When the first entirely artificial heart is developed, it will probably be made of Silastic. This is the material that Houston's Surgeon Michael E. DeBakey used for the closest approximation to such an organ ever tried in a human patient. It was a substitute for the left ventricle, the heart's main pumping chamber, and it worked for 3½ days, until the patient died of other causes (TIME. Nov. 8, 1963).

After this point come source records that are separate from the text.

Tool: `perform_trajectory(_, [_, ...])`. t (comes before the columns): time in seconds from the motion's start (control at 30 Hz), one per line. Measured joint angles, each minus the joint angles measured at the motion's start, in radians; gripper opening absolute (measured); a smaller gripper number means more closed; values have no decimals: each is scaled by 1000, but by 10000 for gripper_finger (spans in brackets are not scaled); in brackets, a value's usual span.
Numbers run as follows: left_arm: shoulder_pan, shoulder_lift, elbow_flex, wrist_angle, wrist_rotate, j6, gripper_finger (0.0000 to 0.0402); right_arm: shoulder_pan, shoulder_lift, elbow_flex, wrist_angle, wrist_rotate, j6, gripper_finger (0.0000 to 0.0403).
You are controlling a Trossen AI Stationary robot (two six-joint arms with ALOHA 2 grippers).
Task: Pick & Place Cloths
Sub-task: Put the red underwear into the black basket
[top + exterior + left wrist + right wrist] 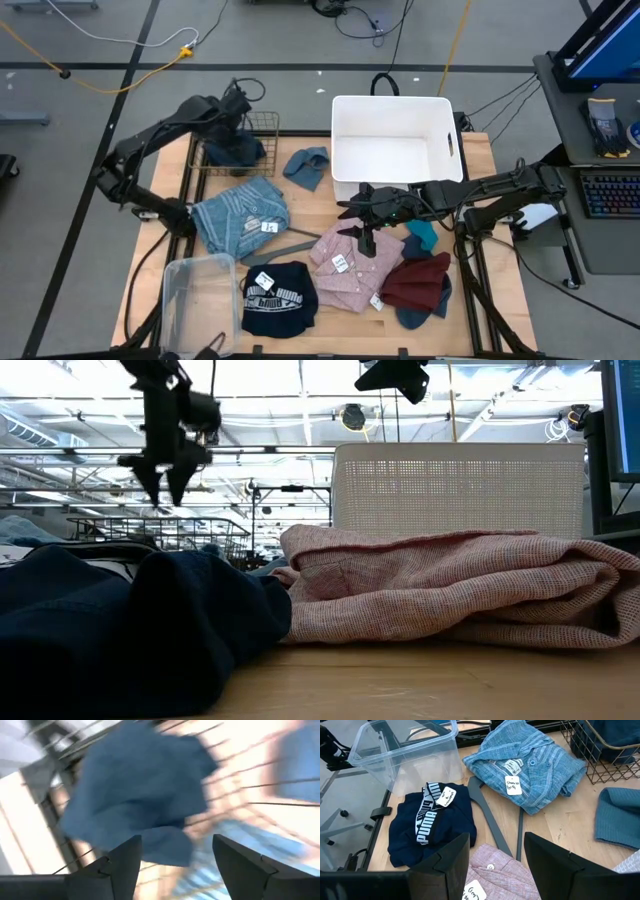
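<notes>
A dark blue cloth (236, 151) lies in the wire basket (262, 124) at the far left. My left gripper (237, 118) hangs open above it, touching nothing; the left wrist view shows the cloth (140, 795) below the spread fingers. My right gripper (350, 208) stands open in the air over the pink checked cloth (350, 262) and holds nothing. On the table lie a light blue striped cloth (240, 215), a grey-blue one (308, 166), a black one with white print (278, 298), a maroon one (418, 280) and a teal one (422, 235).
A white bin (345, 150) stands at the far middle, and a clear plastic bin (198, 290) at the near left. A grey hanger (490, 822) lies between the striped and the pink cloth. The table's frame rails run along both sides.
</notes>
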Motion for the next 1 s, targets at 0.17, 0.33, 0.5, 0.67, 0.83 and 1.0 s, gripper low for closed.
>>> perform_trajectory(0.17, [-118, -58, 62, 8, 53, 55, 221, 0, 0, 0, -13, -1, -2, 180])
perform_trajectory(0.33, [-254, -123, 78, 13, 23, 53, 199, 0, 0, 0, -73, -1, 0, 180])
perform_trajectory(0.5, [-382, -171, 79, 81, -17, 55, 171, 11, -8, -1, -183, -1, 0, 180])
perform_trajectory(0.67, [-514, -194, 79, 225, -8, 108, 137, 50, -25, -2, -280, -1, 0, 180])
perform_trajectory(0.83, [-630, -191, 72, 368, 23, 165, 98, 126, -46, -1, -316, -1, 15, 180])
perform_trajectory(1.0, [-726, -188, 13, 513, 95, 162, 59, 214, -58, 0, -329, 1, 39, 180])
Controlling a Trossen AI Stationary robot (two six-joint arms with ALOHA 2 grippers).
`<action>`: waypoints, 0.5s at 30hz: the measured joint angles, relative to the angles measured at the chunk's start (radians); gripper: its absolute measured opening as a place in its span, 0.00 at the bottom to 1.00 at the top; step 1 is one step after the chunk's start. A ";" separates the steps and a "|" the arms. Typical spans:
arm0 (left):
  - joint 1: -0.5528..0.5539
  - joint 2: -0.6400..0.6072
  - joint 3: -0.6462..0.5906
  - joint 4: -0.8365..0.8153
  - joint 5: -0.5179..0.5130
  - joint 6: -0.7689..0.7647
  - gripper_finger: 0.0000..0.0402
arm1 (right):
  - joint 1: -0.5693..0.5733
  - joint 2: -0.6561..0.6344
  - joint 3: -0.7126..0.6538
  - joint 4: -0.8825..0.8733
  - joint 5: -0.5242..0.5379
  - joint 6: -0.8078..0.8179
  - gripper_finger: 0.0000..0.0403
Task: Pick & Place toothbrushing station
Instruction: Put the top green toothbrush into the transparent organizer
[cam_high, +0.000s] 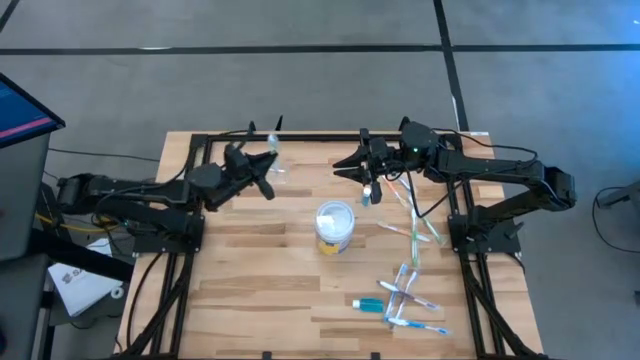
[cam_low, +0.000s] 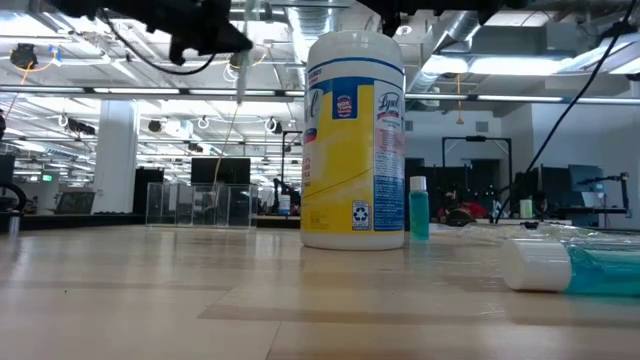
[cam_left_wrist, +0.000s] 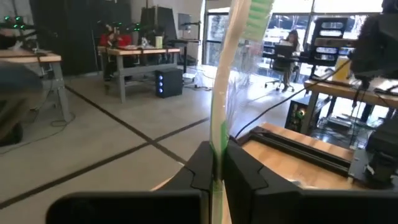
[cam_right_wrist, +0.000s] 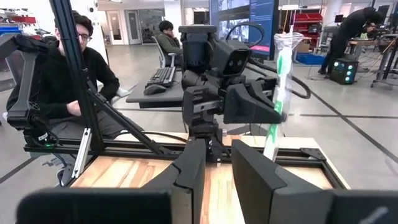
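Toothbrushes (cam_high: 405, 295) are seen heaped by the bench's near right corner, with a Lysol wipes tub (cam_high: 335, 226) at its middle. Farther back, the left gripper (cam_left_wrist: 217, 171) is clamped on a wrapped toothbrush (cam_left_wrist: 227, 81); the right gripper (cam_right_wrist: 217, 162) is parted, nothing between its fingers. By the far edge the toothbrushing station (cam_low: 195, 205) is stood, plain only in the low view and barely a glint from above. Light, stiff, slick and tippy, it is judged: best pinched at a cup wall.

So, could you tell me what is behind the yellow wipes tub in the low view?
A small teal bottle shows beside the wipes tub; whatever is directly behind it is covered.
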 joint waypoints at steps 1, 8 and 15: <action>0.000 -0.018 -0.015 0.000 -0.009 -0.001 0.02 | 0.000 0.000 0.000 -0.004 0.000 0.000 0.18; 0.018 -0.115 -0.112 0.002 -0.088 -0.008 0.02 | 0.000 0.002 0.000 -0.010 0.000 0.023 0.18; 0.063 -0.147 -0.198 0.004 -0.137 -0.063 0.02 | 0.000 0.002 0.000 -0.014 0.000 0.079 0.18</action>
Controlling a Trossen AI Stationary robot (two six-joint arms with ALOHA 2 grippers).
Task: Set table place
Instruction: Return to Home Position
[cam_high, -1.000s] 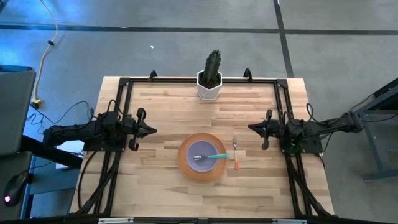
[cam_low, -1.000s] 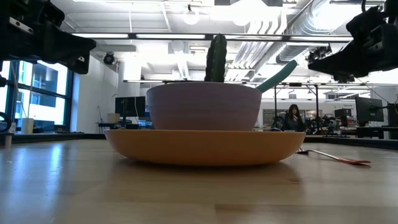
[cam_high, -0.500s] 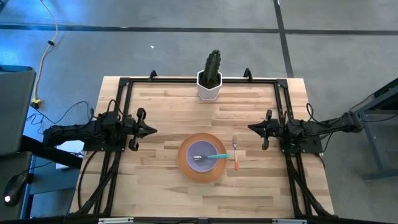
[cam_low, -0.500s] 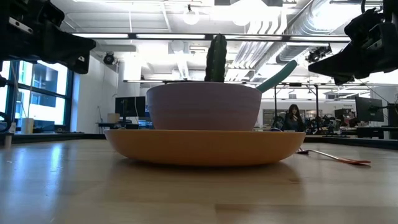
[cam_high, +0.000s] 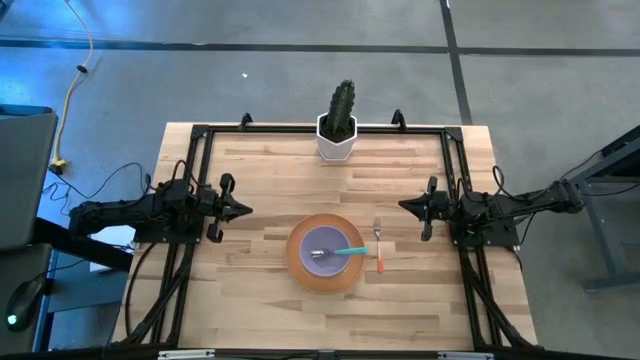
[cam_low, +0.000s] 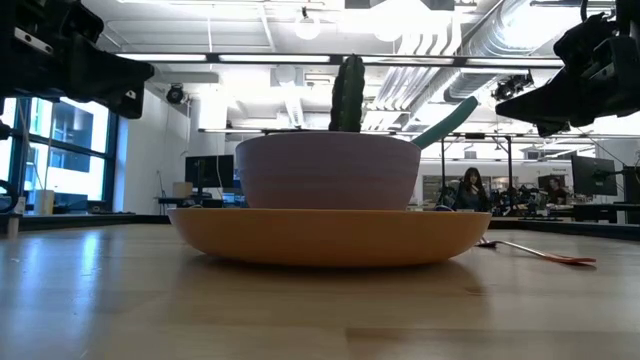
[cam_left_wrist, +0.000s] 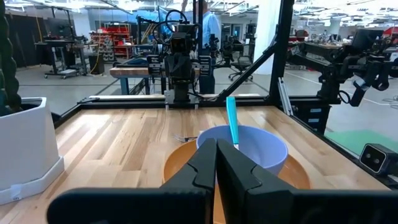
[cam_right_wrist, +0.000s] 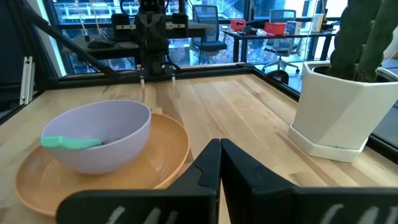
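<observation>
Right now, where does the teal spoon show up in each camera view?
High view: spoon in the lilac bowl, handle pointing right.
Low view: handle rising over the bowl's right rim.
Left wrist view: handle standing up from the bowl.
Right wrist view: handle lying inside the bowl.
Shared landmark: the orange plate.

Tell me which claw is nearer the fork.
Right. The right claw hangs just right of the fork; the left claw is on the plate's far side.

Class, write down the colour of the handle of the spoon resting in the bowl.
Teal; the metal spoon shows it best in the left wrist view.
</observation>
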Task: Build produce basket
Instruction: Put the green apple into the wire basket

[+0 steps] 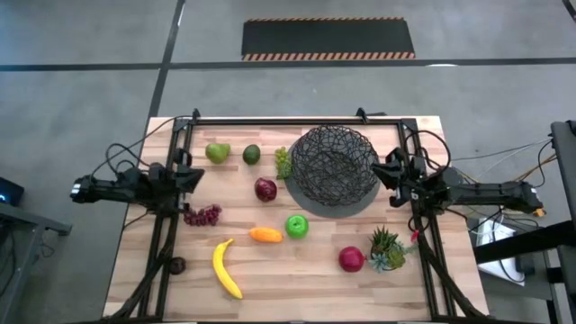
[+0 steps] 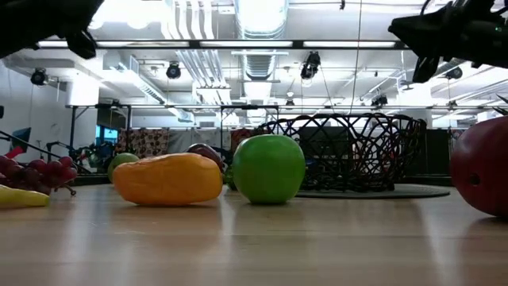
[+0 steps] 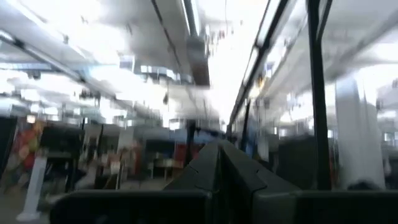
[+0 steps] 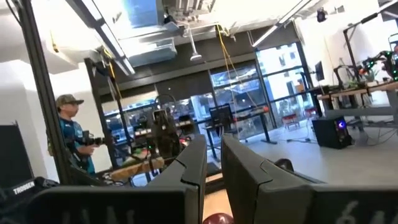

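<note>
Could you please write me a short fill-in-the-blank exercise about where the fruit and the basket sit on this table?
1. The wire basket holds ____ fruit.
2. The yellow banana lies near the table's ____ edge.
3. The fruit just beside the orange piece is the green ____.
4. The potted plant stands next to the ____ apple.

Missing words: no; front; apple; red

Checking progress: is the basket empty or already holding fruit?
Empty: the basket shows only bare wire from above, and the produce lies on the table.
</note>
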Robot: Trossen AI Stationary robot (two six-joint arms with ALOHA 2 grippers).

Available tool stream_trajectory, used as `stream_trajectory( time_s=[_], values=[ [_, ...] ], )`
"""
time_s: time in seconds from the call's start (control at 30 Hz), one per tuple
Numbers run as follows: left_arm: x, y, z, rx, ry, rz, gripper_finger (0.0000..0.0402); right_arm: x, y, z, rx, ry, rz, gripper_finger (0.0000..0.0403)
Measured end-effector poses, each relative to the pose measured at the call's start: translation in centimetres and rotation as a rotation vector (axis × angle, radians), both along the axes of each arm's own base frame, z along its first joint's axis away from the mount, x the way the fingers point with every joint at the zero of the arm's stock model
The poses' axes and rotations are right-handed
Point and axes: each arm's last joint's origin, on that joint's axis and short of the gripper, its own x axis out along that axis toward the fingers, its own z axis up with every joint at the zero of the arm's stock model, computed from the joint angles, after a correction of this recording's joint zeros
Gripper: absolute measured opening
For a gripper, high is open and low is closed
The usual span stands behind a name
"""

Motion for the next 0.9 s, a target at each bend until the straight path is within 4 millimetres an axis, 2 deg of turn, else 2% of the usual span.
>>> stream_trajectory(
  time_s=[0.1, 0.33, 0.53, 0.7, 0.8, 0.9],
  values=[
    [-0.3, 0.0, 0.4, -0.004, -0.051, -0.003, 0.0, 0.9, 0.0, 0.3, -0.015, 0.056, -0.001, 0.0038],
    [-0.4, -0.1, 0.6, 0.021, -0.071, -0.043, 0.0, 4.1, 0.4, 2.5, -0.15, 0.181, 0.005, 0.0038],
    [-0.8, -0.1, 1.1, 0.082, -0.129, 0.006, 0.0, 6.3, 1.6, 4.1, -0.244, 0.219, 0.06, 0.0038],
    [-1.0, 0.0, 1.4, 0.151, -0.161, 0.064, 0.0, 8.1, 2.9, 4.5, -0.261, 0.271, 0.12, 0.0038],
    [-1.0, 0.0, 1.3, 0.184, -0.156, 0.088, 0.0, 9.3, 3.5, 5.7, -0.263, 0.244, 0.144, 0.0038],
    [-1.0, 0.0, 1.3, 0.2, -0.154, 0.103, 0.0, 10.7, 4.2, 6.1, -0.261, 0.278, 0.169, 0.0038]
  ],
)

Parts of major arteries, including the biggest of all, the aorta, are far easier to deal with. They are regularly replaced or bypassed with grafts of Dacron knit such as was used in surgery on the Duke of Windsor. Electrical pacemakers to regulate or replace the beat of a faltering heart have by now been implanted under the abdominal skin of 10,000 patients, with leads to their hearts; all these devices are encased in Silastic because of its inertness.
Filters & Glues. Artificial kidneys now in use are as big as a washing machine or an entire laundry, but medical engineers are making them ever smaller; they hope eventually to devise one that can actually be put inside the body. A hopeful lead comes from a plastic called polyvinyl pyrrolidone, now widely used as the setting agent in women's hair sprays. PVP membranes pass chemicals between the blood and the cleansing water of the artificial kidney about three times as fast as the cellophane membranes now used. PVP has another advantage for an implantable kidney: like Silastic, it seems thoroughly compatible with the blood, and has little tendency to provoke clotting.
As a replacement for bone in 700,000 operations a year, surgeons will now have available a regular supply of calf bone, specially treated to remove all dangerous protein. E. R. Squibb & Sons this week announced the first U.S. Government approval of a sterilized calf bone, vacuum-packed, which can be stored at room temperature.
Screw-In Cornea. Ironically, the earliest attempt to use a primitive plastic involved one of the most intricate organs in the body. It was an 1853 attempt to replace the cornea of the eye, and it failed. Then the technique of human corneal transplants was developed, and the urgency of finding a plastic seemed to diminish. But human transplants do not stay clear in all cases. An imaginative ophthalmic surgeon, Dr. William Stone Jr., working first in Boston, then in Los Angeles, has devised a corrective corneal implant of plastic.